**DATA SUPPLIED**
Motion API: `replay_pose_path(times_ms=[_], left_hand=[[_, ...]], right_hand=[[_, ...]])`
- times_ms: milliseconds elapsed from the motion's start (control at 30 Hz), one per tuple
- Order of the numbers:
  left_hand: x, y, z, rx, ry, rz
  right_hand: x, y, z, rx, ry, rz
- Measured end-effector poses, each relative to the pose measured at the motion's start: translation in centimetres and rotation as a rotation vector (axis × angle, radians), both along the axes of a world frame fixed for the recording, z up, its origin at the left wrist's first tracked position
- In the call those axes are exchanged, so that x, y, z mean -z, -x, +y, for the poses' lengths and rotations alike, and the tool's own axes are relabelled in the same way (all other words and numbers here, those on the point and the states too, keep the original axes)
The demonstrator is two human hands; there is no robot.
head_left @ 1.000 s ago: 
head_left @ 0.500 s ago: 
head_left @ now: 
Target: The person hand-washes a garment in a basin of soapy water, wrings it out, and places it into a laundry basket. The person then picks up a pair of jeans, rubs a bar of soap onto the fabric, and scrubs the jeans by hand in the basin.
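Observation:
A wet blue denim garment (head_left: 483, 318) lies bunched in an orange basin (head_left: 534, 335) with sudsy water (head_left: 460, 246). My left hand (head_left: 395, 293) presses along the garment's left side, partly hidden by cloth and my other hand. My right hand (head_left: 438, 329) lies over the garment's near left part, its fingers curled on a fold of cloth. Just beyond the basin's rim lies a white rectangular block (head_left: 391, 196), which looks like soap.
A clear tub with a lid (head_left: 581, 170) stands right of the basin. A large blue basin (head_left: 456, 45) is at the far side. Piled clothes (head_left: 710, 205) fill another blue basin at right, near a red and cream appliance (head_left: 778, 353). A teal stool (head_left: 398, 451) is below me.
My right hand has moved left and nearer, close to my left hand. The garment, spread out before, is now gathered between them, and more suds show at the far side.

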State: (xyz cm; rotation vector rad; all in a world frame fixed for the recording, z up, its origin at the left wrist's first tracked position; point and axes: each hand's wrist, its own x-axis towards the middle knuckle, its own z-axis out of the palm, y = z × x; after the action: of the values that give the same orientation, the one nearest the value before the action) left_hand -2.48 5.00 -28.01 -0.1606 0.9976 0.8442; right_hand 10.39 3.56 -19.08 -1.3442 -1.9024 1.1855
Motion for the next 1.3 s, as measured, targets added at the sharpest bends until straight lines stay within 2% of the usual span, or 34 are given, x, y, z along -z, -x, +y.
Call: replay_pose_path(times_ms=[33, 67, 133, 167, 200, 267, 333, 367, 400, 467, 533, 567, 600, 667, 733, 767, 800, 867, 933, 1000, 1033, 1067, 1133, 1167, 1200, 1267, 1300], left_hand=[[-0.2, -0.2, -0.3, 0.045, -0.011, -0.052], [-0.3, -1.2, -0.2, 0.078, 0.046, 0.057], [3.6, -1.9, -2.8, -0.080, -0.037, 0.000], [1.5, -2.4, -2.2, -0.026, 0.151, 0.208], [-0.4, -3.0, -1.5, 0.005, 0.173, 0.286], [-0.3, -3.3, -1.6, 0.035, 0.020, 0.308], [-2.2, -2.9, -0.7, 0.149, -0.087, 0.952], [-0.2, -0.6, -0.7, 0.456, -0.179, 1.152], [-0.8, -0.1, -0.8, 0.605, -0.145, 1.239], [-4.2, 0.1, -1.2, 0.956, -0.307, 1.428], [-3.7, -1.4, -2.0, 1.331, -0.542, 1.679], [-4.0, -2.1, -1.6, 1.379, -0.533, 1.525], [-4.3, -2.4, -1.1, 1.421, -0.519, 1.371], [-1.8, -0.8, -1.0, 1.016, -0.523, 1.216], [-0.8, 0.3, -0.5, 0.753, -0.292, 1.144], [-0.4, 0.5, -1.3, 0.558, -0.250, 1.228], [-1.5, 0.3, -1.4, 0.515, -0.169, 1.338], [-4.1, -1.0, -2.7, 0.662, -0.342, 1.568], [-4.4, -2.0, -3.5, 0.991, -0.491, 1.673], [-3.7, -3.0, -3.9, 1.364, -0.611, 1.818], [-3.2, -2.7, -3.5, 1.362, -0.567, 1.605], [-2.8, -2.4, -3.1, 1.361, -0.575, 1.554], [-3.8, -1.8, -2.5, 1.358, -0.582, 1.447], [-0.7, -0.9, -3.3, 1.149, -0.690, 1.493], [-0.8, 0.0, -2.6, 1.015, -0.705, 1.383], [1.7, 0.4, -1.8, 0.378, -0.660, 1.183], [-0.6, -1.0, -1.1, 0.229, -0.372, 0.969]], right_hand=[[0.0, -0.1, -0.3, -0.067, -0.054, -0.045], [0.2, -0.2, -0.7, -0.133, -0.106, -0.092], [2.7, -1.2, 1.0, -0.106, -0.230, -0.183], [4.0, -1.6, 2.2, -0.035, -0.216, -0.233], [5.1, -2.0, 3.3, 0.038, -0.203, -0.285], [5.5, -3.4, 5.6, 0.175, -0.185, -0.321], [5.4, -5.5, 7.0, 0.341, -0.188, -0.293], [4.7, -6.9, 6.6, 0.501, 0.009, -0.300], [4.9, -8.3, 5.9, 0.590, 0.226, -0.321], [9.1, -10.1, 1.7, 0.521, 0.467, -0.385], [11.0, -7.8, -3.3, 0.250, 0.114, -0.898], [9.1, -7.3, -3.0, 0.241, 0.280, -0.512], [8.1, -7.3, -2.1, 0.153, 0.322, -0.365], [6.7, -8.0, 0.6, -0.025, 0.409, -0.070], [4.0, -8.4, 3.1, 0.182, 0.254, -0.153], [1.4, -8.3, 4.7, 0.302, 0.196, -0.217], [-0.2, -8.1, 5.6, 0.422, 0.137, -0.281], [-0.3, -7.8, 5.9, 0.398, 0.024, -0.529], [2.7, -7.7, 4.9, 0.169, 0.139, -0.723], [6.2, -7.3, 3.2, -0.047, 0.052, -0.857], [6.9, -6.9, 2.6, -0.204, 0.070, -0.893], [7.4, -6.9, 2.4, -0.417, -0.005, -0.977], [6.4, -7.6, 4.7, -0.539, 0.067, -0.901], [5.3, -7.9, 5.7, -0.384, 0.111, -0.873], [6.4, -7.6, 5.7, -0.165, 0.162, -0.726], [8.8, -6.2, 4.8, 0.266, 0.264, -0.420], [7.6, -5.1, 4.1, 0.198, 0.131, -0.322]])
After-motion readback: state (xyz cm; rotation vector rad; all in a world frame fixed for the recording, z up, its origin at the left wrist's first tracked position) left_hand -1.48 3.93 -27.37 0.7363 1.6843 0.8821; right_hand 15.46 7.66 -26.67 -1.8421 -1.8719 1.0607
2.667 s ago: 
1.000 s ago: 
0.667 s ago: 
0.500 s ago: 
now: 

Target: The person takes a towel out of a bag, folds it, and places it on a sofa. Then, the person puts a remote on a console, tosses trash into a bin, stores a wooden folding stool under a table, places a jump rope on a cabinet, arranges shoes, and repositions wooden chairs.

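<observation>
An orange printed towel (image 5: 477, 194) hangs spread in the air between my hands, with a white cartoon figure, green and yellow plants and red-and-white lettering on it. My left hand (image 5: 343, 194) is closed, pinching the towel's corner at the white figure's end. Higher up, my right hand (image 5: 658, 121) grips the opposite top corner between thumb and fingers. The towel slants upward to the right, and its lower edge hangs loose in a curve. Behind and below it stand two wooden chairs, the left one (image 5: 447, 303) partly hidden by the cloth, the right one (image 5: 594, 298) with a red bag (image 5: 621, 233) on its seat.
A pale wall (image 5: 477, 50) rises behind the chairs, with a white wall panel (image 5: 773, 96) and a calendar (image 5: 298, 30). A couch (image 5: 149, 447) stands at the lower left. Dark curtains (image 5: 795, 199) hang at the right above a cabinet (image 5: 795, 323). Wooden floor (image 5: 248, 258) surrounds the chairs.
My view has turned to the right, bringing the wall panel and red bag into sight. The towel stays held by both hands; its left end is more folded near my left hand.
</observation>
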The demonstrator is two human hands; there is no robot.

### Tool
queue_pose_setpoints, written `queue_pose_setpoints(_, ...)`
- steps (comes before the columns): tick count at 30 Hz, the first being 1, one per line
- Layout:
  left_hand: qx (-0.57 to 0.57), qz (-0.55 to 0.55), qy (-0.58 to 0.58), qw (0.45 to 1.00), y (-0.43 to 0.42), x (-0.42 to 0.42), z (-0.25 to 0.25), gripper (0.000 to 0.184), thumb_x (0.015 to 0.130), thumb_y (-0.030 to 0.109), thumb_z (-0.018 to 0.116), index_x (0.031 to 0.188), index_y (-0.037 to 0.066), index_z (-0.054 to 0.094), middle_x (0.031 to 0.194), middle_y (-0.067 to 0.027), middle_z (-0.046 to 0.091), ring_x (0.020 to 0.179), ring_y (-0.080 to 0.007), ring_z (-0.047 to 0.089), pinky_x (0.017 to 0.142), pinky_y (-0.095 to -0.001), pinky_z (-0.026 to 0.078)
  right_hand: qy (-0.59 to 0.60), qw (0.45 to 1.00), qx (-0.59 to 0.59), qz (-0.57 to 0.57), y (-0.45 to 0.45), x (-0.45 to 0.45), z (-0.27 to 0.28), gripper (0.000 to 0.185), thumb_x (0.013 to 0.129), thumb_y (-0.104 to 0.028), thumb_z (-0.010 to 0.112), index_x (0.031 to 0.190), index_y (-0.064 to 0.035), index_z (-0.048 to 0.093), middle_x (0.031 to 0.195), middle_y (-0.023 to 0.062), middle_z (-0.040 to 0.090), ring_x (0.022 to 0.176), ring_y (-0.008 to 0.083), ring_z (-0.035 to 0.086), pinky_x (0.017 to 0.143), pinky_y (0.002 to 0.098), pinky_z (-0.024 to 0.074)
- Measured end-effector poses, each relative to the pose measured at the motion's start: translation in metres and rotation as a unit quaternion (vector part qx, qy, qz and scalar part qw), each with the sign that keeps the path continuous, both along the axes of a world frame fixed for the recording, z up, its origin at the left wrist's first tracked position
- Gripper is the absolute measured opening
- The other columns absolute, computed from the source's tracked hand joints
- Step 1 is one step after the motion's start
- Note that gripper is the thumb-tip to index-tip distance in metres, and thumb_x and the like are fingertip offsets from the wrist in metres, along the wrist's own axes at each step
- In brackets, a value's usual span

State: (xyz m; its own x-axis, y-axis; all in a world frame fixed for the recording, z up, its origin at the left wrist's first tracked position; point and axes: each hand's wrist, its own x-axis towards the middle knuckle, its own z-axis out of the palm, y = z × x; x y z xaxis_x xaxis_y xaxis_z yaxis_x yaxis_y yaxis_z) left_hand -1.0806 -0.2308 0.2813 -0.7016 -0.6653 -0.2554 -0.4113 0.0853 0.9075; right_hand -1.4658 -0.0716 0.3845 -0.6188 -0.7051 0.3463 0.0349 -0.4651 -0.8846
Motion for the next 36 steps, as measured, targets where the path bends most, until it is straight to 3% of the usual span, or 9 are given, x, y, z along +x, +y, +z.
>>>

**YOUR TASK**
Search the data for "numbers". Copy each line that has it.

**WRITTEN ANSWER**
- Order of the numbers:
- In the call those axes are exchanged, so that x, y, z mean -z, -x, +y, for the poses' lengths and rotations alike, and the tool's own axes are relabelled in the same way (all other words and numbers here, those on the point and the states too, keep the original axes)

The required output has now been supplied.